STF avalia jogar para frente julgamento de decreto de Bolsonaro que perdoou Daniel Silveira, dizem fontes

Oposicionistas recorreram ao Supremo com ações para tentar sustar os efeitos do decreto do presidente

Por  Reuters -

BRASÍLIA (Reuters) – A maioria dos ministros do Supremo Tribunal Federal (STF) tem defendido esperar mais tempo para julgar as ações que questionam o decreto do presidente Jair Bolsonaro que concedeu uma graça ao deputado federal Daniel Silveira, segundo duas fontes da corte ouvidas pela Reuters, tendo até quem advogue que isso fique para depois das eleições.

Um dia depois de o STF condenar Silveira pelos crimes de coação no curso do processo e atentado ao ​Estado Democrático de Direito, Bolsonaro editou um decreto concedendo um perdão ao parlamentar, em um novo capítulo do embate com a cúpula do Judiciário.

Logo após a medida, oposicionistas recorreram ao Supremo com ações para tentar sustar os efeitos do decreto do presidente.

Segundo as fontes do tribunal, o encaminhamento da questão será dado pela ministra Rosa Weber, atual vice-presidente do STF e que virou relatora dos processos. A ministra, disseram as fontes, ainda não deu sinais se quer instruir o caso e pautar logo essa questão ou adiar a apreciação do caso, o que poderia esfriar o assunto.

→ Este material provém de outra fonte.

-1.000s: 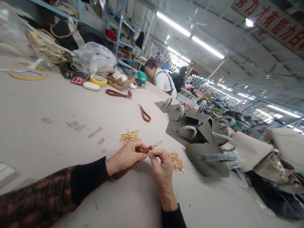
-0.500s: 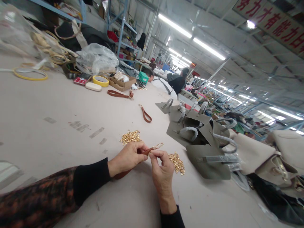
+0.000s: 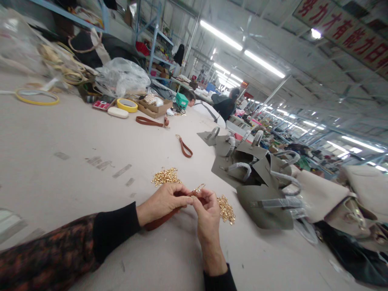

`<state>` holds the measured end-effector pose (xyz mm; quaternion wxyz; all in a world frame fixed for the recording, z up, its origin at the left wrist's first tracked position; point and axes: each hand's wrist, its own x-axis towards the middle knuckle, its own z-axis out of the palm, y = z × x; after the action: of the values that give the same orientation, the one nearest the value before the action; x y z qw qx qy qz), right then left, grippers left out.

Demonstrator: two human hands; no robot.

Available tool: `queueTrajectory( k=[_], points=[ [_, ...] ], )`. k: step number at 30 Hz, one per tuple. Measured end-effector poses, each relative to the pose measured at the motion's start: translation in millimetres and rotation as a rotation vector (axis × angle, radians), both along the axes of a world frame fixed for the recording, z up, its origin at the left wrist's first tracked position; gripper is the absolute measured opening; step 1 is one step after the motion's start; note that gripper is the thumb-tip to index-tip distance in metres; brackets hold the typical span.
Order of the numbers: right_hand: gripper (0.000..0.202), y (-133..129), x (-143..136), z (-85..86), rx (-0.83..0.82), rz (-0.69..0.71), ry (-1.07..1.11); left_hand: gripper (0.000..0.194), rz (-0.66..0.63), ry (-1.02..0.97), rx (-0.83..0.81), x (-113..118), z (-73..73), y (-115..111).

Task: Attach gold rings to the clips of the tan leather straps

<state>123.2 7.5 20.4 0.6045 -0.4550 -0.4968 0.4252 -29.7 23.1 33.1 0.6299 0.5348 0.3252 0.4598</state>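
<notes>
A brown leather wrist strap [image 3: 162, 221] is held between my two hands above the table. My left hand [image 3: 163, 203] pinches it, with the strap's loop hanging below the palm. My right hand [image 3: 208, 220] has thumb and fingers closed at the strap's end; whether a small metal piece is also in that pinch is hidden. From this end a gold-coloured clasp [image 3: 200, 187] sticks up past the fingertips. One pile of small gold metal fittings [image 3: 166, 176] lies just beyond my left hand. A second pile of gold fittings [image 3: 226, 209] lies right of my right hand.
Two more brown straps, a nearer one [image 3: 185, 147] and a farther one [image 3: 150, 121], lie on the table [image 3: 91, 182]. Grey-green bag pieces [image 3: 263, 206] and beige bags [image 3: 324, 190] crowd the right. Yellow tape [image 3: 127, 105] and a cardboard box [image 3: 155, 108] stand farther back.
My fingertips have drawn closer together at the strap's end. The clasp has shifted slightly left, and my right fingers now cover more of the strap.
</notes>
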Motion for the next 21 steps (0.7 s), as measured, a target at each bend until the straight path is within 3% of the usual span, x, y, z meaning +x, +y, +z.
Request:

A avaliação corrente no STF é que, mesmo beneficiado pela graça por Bolsonaro, o que o impediria de ser preso pela condenação, Daniel Silveira está inelegível e não poderá concorrer a um mandato eletivo em outubro, segundo fontes ouvidas desde a semana passada. Por essa razão, o mais prudente seria deixar para depois para resolver essa questão já que um efeito prático da punição está dado –ele não poderá disputar as eleições de outubro.

Essa questão não é consenso no tribunal, entretanto. Uma das fontes disse que há quem avalie que seria melhor enfrentar a questão logo, defendendo que se deve levar essa discussão até o final o quanto antes.

Uma terceira fonte, externa ao STF, mas que acompanha os trabalhos da corte, reforçou que a linha dos ministros do tribunal é mesmo a inelegibilidade de Silveira. Contudo, se o Congresso aprovar um projeto de anistia ao deputado, acabando com todos os efeitos da punição a Silveira, poderia não haver o que fazer.

A deputada bolsonarista Carla Zambelli (PL-SP) já anunciou nesta segunda que vai apresentar um projeto de lei para corrigir o que considera injustiça contra o colega.

“Dezenas de parlamentares apoiaram a iniciativa e participam da autoria. Apresentaremos sim um projeto de lei que garanta a liberdade de expressão preconizada na Constituição Federal, contra as arbitrariedades cometidas contra jornalistas , influenciadores digitais, caminhoneiros e todos que, de algum modo, estejam tendo suas liberdades constitucionais atacadas”, afirmou ela.

Essa fonte ouvida pela Reuters, no entanto, argumentou que, caso o projeto de anistia venha a ser aprovado e sancionado, poderia não ter efeito para Silveira em relação às eleições de outubro devido ao princípio da anualidade. Segundo esse princípio, mudanças legislativas com efeito sobre as eleições precisam ser aprovadas um ano antes do pleito.

Por ora, o assunto –que tem embalado os mais aguerridos aliados de Bolsonaro– tem sido tratado nos bastidores no STF e nenhuma declaração pública deve ser dada sobre o assunto.

Mais cedo, em meio a um novo confronto com o Supremo, o próprio presidente repetiu que o decreto para beneficiar Silveira é constitucional e será cumprido.